How to complete this task: Lines containing "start" should be pulled from the material below.

Material shown:

↓↓↓

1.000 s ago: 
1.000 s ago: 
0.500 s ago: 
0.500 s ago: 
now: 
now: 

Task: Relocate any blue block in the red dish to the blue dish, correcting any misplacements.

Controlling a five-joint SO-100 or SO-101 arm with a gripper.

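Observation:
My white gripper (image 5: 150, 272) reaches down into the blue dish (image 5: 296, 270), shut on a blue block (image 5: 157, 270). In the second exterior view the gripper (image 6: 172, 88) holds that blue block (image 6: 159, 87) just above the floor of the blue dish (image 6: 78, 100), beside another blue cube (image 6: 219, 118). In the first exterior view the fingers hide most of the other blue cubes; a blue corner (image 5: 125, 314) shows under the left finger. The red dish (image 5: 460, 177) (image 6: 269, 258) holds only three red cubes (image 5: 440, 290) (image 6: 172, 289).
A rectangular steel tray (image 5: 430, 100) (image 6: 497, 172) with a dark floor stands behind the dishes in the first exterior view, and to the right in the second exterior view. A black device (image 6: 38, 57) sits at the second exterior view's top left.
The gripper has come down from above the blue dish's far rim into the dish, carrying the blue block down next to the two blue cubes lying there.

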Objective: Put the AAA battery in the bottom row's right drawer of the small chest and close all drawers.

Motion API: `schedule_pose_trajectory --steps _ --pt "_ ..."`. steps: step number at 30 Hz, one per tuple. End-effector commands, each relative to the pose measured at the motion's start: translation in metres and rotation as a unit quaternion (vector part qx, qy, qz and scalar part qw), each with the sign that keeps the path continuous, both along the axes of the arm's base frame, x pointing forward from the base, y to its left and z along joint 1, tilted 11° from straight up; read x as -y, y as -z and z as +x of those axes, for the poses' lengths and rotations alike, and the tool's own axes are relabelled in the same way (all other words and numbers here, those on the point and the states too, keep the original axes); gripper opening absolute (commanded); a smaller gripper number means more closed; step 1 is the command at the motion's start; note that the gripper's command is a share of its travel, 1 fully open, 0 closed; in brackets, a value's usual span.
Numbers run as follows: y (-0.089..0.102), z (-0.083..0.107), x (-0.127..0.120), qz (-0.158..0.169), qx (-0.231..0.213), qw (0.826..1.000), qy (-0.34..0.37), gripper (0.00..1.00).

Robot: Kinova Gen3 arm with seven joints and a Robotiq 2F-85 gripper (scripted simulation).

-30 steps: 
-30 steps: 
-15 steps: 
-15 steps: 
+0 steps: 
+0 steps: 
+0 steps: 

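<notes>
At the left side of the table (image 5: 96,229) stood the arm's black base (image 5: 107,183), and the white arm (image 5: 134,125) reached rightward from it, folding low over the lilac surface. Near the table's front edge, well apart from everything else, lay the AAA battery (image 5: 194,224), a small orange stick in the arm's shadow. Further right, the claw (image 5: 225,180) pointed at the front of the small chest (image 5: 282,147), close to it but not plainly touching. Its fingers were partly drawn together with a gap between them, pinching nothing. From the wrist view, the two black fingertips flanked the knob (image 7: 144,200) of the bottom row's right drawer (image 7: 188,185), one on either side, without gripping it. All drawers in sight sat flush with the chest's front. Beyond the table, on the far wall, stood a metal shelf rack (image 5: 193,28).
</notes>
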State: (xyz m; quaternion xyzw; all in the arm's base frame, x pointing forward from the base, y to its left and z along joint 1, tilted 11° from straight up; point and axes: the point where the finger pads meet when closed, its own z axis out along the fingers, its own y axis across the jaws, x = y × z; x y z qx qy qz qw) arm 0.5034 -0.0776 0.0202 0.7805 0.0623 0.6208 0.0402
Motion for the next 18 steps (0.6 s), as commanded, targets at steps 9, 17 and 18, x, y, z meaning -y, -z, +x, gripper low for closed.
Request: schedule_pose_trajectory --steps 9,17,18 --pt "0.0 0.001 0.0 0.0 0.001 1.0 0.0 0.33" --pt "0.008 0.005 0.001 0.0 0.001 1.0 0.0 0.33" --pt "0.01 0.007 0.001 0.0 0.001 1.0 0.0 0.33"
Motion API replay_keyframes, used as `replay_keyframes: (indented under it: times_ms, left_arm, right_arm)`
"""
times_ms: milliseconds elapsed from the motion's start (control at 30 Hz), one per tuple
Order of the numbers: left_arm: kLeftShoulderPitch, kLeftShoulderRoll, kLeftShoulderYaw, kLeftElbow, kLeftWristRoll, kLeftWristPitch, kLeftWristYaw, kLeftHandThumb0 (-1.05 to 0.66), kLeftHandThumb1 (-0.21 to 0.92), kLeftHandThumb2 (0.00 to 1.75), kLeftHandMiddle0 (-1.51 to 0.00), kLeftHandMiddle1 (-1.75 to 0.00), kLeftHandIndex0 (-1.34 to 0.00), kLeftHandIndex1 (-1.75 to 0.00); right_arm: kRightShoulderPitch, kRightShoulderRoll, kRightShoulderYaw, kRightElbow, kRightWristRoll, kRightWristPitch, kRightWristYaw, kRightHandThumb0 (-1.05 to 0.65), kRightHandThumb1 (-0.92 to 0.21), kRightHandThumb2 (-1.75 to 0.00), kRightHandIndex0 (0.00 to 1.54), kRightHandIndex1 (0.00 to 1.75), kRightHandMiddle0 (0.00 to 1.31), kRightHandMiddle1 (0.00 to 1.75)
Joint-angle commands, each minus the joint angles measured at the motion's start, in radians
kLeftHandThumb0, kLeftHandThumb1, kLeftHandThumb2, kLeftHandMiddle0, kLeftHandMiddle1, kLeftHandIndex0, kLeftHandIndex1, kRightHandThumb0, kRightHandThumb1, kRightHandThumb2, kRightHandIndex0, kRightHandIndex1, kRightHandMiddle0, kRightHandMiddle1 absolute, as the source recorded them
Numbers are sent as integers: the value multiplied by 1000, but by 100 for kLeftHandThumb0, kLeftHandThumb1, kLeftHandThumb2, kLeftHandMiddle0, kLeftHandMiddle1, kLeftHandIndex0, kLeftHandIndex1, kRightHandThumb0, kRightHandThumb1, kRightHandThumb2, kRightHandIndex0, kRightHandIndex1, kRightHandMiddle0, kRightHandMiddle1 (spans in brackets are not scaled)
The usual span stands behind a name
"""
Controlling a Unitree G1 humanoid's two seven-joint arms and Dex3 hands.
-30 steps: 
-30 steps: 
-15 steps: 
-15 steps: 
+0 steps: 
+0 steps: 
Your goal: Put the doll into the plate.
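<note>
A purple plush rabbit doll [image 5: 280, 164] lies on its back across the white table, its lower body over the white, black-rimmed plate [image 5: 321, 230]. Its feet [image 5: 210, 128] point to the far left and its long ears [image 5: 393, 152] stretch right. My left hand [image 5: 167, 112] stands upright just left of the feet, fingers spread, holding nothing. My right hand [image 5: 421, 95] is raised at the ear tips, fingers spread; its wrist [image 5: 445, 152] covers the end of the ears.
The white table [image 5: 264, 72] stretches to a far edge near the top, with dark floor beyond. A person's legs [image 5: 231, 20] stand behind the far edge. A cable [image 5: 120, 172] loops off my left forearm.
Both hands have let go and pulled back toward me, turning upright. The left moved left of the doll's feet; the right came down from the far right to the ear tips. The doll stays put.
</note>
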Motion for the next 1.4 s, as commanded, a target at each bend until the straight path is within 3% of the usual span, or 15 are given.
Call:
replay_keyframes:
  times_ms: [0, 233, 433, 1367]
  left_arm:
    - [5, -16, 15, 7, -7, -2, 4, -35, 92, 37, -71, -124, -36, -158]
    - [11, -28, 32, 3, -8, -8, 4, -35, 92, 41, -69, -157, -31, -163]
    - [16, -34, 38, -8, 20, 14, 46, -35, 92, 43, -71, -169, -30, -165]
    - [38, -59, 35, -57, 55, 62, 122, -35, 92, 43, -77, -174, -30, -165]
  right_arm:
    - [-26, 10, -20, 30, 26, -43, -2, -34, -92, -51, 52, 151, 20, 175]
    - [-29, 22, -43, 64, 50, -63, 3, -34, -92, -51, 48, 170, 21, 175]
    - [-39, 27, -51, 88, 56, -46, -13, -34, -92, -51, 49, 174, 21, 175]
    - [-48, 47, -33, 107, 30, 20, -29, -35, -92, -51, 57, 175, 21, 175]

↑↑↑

Exercise output:
Motion API: `schedule_pose_trajectory --steps _ --pt "_ ..."`. steps: step number at 30 Hz, one per tuple. End-effector commands, each relative to the pose measured at the motion's start: translation in metres and rotation as a unit quaternion (vector part qx, qy, qz and scalar part qw), each with the sign that keeps the path continuous, both along the axes of the arm's base frame, x pointing forward from the base, y to its left and z along joint 1, tilted 11° from straight up; read x as -y, y as -z and z as +x of those axes, for the poses' lengths and rotations alike, and the tool's own axes are relabelled in the same way (all other words and numbers here, those on the point and the states too, keep the original axes); gripper opening absolute (commanded); a smaller gripper number means more closed; step 1 is the command at the motion's start; note that the gripper's command is a share of its travel, 1 fully open, 0 closed; in brackets, a value's usual span.
times_ms: milliseconds elapsed from the motion's start (control at 30 Hz), one per tuple
Joint-angle commands, each minus the joint angles measured at the motion's start, in radians

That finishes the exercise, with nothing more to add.